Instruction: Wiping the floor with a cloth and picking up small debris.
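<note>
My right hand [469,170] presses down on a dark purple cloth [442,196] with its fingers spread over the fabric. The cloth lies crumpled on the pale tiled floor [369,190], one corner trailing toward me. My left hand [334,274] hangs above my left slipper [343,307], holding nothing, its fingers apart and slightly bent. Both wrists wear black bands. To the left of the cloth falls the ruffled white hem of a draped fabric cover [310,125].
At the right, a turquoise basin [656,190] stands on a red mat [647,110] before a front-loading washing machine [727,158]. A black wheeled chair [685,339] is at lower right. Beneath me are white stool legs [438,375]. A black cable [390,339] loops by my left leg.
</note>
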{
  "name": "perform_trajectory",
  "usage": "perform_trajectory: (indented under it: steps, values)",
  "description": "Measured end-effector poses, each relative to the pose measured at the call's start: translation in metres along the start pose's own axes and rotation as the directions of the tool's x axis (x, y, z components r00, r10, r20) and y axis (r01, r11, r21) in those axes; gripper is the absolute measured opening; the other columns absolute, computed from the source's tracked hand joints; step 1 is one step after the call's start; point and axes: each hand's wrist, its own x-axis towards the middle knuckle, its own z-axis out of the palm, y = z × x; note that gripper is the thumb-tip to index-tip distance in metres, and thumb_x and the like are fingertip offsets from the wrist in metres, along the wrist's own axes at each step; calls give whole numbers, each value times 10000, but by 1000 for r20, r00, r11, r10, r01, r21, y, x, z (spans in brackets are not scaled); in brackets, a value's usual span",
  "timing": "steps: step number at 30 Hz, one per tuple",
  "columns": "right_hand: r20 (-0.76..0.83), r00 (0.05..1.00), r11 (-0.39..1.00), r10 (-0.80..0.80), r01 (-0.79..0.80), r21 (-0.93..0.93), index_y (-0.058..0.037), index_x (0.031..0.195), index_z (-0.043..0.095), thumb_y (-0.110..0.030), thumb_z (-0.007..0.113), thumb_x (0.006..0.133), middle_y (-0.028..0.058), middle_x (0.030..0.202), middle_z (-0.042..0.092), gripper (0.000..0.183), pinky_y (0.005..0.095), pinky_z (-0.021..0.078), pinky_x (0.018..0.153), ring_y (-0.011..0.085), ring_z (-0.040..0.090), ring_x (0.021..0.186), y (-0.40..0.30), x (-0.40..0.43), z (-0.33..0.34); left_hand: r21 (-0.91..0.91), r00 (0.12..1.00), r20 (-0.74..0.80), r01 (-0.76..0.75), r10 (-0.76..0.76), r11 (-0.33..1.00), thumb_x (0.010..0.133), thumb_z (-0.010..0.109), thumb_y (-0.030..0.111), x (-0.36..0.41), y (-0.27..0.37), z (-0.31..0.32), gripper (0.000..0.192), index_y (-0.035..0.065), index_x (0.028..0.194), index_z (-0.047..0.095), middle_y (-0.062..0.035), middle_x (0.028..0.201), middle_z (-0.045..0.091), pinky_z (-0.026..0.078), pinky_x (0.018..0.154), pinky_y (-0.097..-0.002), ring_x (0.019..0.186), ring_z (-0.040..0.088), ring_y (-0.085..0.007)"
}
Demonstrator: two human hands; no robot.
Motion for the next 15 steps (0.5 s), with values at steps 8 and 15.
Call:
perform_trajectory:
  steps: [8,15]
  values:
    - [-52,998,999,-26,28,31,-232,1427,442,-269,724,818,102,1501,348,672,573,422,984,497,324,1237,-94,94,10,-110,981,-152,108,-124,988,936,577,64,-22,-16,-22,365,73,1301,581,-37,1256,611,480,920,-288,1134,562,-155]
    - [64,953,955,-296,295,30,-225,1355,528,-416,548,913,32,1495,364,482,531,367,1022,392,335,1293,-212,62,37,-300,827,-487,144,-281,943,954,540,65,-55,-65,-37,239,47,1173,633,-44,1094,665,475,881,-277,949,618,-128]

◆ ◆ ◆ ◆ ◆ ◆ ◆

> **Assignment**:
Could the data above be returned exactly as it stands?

> **Solved problem**:
Instruction: Wiping the floor with a cloth and picking up small debris.
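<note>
My right hand [469,170] presses down on a dark purple cloth [442,196] with its fingers spread over the fabric. The cloth lies crumpled on the pale tiled floor [369,190], one corner trailing toward me. My left hand [334,274] hangs above my left slipper [343,307], holding nothing, its fingers apart and slightly bent. Both wrists wear black bands. To the left of the cloth falls the ruffled white hem of a draped fabric cover [310,125].
At the right, a turquoise basin [656,190] stands on a red mat [647,110] before a front-loading washing machine [727,158]. A black wheeled chair [685,339] is at lower right. Beneath me are white stool legs [438,375]. A black cable [390,339] loops by my left leg.
</note>
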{
  "name": "perform_trajectory",
  "usage": "perform_trajectory: (indented under it: steps, values)",
  "description": "Measured end-effector poses, each relative to the pose measured at the call's start: translation in metres along the start pose's own axes and rotation as the directions of the tool's x axis (x, y, z components r00, r10, r20) and y axis (r01, r11, r21) in those axes; gripper is the absolute measured opening; the other columns absolute, computed from the source's tracked hand joints; step 1 is one step after the call's start; point and axes: each hand's wrist, its own x-axis towards the middle knuckle, its own z-axis out of the palm, y = z × x; note that gripper is the thumb-tip to index-tip distance in metres, and thumb_x and the like are fingertip offsets from the wrist in metres, along the wrist's own axes at each step; calls give whole numbers, each value times 10000, but by 1000 for r20, r00, r11, r10, r01, r21, y, x, z (spans in brackets are not scaled); in brackets, a value's usual span",
  "timing": "steps: step number at 30 Hz, one per tuple",
  "columns": "right_hand: r20 (-0.76..0.83), r00 (0.05..1.00), r11 (-0.39..1.00), r10 (-0.80..0.80), r01 (-0.79..0.80), r21 (-0.93..0.93), index_y (-0.058..0.037), index_x (0.031..0.195), index_z (-0.043..0.095), thumb_y (-0.110..0.030), thumb_z (-0.007..0.113), thumb_x (0.006..0.133), middle_y (-0.028..0.058), middle_x (0.030..0.202), middle_z (-0.042..0.092), gripper (0.000..0.183), pinky_y (0.005..0.095), pinky_z (-0.021..0.078), pinky_x (0.018..0.153), ring_y (-0.011..0.085), ring_z (-0.040..0.090), ring_x (0.021..0.186), y (-0.40..0.30), x (-0.40..0.43), z (-0.33..0.34); left_hand: r21 (-0.91..0.91), r00 (0.12..1.00), r20 (-0.74..0.80), r01 (-0.76..0.75), r10 (-0.76..0.76), r11 (-0.33..1.00), thumb_x (0.010..0.133), thumb_z (-0.010..0.109), thumb_y (-0.030..0.111), x (-0.36..0.41), y (-0.27..0.37), z (-0.31..0.32), gripper (0.000..0.192), index_y (-0.035..0.065), index_x (0.028..0.194), index_z (-0.047..0.095), middle_y (-0.062..0.035), middle_x (0.028..0.201), middle_z (-0.045..0.091), pinky_z (-0.026..0.078), pinky_x (0.018..0.154), pinky_y (-0.097..-0.002), ring_x (0.019..0.186), ring_z (-0.040..0.088), ring_y (-0.085..0.007)"
}
Demonstrator: two human hands; no robot.
Motion for the next 15 steps (0.5 s), with values at steps 8 and 15.
Call:
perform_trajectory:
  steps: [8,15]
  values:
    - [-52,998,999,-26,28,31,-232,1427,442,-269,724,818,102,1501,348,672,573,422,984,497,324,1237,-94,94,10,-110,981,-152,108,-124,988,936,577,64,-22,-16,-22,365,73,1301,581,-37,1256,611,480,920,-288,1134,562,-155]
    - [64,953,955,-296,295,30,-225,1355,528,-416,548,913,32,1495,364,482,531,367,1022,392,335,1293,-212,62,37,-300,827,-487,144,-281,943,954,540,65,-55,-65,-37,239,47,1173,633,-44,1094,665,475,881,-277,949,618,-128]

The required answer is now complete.